## EXERCISE
Under this line are the records; write out word for word the part that begins at the line containing "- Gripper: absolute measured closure" and ends at the line containing "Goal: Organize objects", and no more.

## EXERCISE INPUTS
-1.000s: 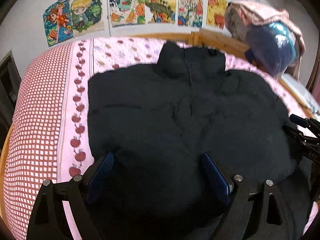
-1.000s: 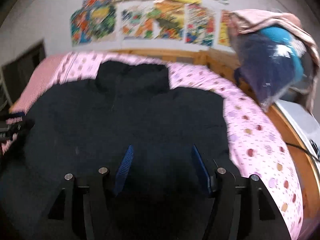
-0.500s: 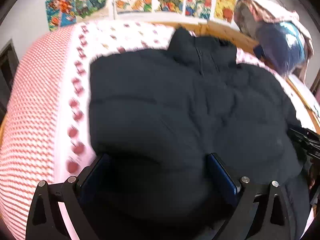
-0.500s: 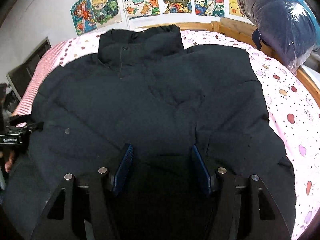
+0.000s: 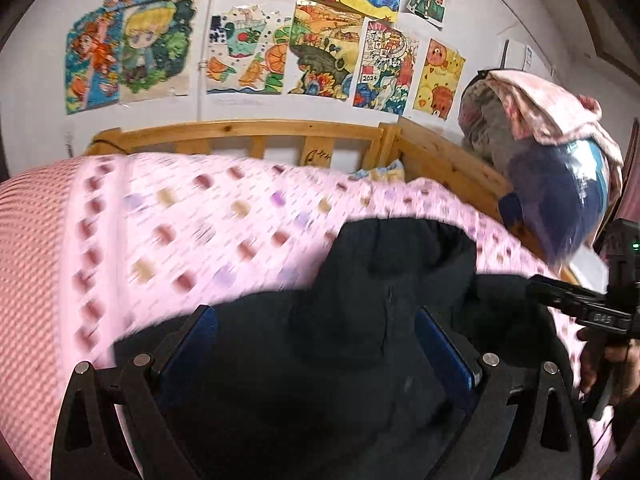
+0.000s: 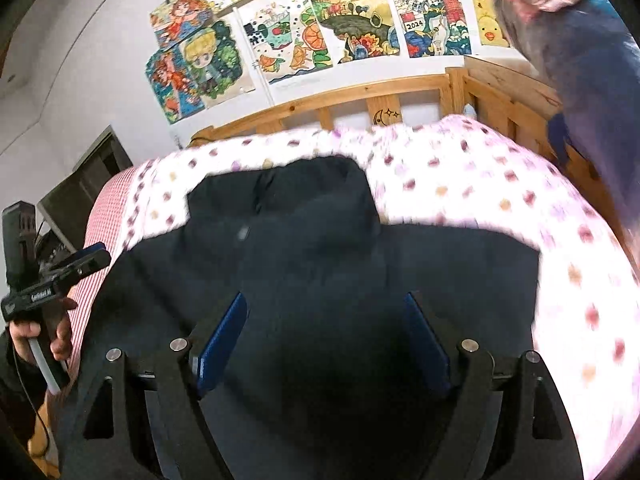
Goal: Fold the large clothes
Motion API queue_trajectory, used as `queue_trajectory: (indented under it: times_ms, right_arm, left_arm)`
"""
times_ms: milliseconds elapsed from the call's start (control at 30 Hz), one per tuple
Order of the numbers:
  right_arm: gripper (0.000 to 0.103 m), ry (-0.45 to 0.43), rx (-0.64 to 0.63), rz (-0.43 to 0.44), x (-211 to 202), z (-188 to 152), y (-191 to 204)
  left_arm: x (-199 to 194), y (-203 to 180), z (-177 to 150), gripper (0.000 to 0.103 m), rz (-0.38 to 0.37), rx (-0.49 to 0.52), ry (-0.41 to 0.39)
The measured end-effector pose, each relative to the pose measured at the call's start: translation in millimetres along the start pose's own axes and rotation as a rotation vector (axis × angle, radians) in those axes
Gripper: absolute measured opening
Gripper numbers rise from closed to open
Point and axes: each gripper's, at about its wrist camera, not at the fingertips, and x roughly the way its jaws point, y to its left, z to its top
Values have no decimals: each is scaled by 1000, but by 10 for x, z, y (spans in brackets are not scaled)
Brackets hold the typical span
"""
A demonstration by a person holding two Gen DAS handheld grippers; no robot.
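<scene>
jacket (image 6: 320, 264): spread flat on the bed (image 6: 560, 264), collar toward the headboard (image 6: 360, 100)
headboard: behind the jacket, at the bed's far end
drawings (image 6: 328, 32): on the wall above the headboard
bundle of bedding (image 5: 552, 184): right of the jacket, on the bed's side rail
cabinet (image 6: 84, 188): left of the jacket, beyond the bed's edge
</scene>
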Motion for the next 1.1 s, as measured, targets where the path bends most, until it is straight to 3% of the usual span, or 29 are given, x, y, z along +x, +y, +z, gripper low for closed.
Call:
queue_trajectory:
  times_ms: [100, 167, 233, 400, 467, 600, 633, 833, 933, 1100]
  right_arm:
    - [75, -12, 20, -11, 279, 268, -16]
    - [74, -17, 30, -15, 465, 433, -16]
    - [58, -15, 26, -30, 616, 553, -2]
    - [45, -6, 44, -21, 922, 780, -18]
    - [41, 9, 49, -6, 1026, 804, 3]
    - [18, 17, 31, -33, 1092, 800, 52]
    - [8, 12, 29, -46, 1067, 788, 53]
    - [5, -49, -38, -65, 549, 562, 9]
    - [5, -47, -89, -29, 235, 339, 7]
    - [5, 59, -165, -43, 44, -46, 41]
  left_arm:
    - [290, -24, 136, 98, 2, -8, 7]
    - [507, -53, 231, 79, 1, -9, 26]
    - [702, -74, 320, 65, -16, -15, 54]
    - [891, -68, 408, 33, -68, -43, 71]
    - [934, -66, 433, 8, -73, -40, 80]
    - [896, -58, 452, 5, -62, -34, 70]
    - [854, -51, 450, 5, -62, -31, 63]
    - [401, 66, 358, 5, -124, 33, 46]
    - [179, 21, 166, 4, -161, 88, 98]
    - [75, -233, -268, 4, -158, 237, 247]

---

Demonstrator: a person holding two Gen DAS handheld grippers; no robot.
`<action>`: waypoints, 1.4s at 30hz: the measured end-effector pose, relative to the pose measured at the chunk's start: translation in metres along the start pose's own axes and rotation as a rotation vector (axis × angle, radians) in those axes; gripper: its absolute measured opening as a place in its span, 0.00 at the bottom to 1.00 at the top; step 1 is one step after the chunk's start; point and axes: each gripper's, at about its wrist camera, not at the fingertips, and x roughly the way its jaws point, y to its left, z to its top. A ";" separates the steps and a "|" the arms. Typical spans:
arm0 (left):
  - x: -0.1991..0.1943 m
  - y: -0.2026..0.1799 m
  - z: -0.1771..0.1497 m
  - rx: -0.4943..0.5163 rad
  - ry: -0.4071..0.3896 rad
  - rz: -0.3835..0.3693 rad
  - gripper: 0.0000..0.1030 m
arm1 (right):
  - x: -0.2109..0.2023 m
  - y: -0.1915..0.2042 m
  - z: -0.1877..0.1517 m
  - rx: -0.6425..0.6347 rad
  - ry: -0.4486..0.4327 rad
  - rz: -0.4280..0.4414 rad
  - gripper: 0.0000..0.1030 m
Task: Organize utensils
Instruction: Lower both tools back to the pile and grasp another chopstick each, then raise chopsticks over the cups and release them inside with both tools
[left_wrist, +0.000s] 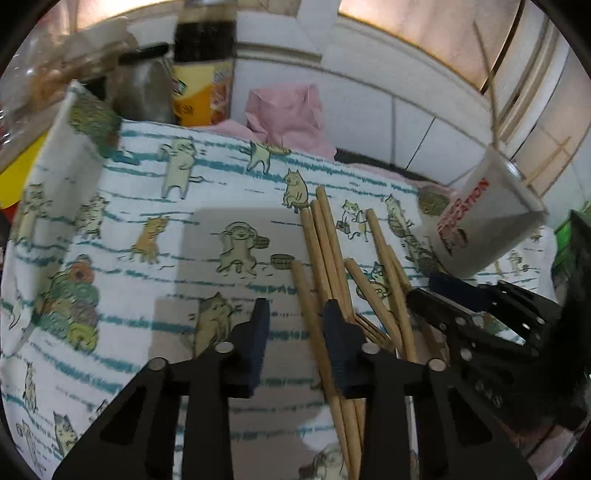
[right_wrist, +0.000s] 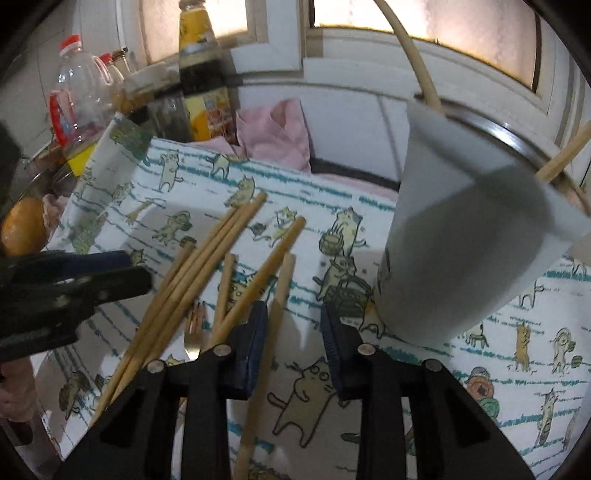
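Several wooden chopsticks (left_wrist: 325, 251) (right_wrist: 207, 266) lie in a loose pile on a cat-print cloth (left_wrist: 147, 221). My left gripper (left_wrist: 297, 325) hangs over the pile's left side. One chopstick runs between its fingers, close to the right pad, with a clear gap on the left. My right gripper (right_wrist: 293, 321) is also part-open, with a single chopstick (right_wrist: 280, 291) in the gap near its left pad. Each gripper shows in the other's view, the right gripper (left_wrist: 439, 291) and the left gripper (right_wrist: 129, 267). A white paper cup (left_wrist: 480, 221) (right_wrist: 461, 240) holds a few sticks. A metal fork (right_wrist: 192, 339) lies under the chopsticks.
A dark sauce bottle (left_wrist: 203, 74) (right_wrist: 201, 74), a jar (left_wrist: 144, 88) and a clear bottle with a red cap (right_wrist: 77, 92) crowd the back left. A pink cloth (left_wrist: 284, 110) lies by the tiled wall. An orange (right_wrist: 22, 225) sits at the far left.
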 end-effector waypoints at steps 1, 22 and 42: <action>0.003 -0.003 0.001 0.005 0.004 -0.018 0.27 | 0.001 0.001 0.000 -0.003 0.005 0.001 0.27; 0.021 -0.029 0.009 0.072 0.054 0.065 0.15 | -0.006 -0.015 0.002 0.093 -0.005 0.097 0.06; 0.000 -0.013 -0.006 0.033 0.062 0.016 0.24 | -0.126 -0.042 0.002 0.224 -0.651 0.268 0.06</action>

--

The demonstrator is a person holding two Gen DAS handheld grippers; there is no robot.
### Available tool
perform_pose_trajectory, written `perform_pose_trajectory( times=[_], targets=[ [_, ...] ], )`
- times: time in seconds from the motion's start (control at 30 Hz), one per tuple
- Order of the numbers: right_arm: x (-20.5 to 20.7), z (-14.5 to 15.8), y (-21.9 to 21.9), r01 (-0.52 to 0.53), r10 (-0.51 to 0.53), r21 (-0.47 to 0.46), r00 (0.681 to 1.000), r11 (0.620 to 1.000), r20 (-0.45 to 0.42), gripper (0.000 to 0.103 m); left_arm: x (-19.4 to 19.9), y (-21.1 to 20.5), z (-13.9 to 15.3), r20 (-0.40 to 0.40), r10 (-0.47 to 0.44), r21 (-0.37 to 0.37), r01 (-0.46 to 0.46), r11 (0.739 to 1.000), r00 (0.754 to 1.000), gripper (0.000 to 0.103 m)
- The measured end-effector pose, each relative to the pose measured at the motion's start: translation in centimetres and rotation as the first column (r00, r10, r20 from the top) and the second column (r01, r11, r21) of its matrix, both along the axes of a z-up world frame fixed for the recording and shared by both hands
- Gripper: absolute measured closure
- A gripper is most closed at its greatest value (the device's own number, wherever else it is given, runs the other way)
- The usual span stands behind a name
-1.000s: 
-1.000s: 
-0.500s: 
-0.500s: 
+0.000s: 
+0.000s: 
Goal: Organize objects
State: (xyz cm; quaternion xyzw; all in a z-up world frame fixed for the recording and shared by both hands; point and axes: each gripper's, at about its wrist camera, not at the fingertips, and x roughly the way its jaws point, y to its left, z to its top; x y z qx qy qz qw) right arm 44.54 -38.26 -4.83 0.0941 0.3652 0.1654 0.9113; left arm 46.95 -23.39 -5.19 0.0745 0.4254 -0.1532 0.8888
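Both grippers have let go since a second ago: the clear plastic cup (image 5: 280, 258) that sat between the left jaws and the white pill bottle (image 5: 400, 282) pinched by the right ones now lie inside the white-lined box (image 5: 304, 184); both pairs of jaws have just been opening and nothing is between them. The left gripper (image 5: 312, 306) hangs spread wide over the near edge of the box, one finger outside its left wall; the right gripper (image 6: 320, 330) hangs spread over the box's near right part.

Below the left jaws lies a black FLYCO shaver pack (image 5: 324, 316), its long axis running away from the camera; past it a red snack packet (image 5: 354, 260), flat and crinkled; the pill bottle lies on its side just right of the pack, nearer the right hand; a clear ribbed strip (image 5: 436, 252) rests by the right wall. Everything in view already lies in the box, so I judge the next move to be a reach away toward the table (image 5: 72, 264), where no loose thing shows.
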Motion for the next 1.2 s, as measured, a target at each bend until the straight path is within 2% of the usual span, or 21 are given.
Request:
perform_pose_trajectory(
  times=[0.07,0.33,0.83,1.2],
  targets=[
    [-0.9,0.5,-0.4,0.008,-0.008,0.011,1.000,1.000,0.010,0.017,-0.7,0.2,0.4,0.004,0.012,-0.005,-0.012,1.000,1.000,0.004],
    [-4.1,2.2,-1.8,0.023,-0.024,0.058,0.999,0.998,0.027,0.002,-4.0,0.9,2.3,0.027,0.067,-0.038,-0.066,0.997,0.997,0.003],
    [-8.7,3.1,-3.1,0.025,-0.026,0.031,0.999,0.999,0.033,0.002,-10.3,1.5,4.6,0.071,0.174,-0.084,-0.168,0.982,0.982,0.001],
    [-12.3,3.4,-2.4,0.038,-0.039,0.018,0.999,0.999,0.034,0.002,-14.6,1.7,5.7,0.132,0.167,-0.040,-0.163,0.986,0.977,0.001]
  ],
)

## ANSWER BELOW
- Gripper: absolute measured closure
- A gripper is most closed at its greatest value (the device's own number, wherever else it is given, runs the other way)
- The usual span stands behind a name
-1.000s: 
-1.000s: 
-0.500s: 
-0.500s: 
+0.000s: 
+0.000s: 
Goal: Organize objects

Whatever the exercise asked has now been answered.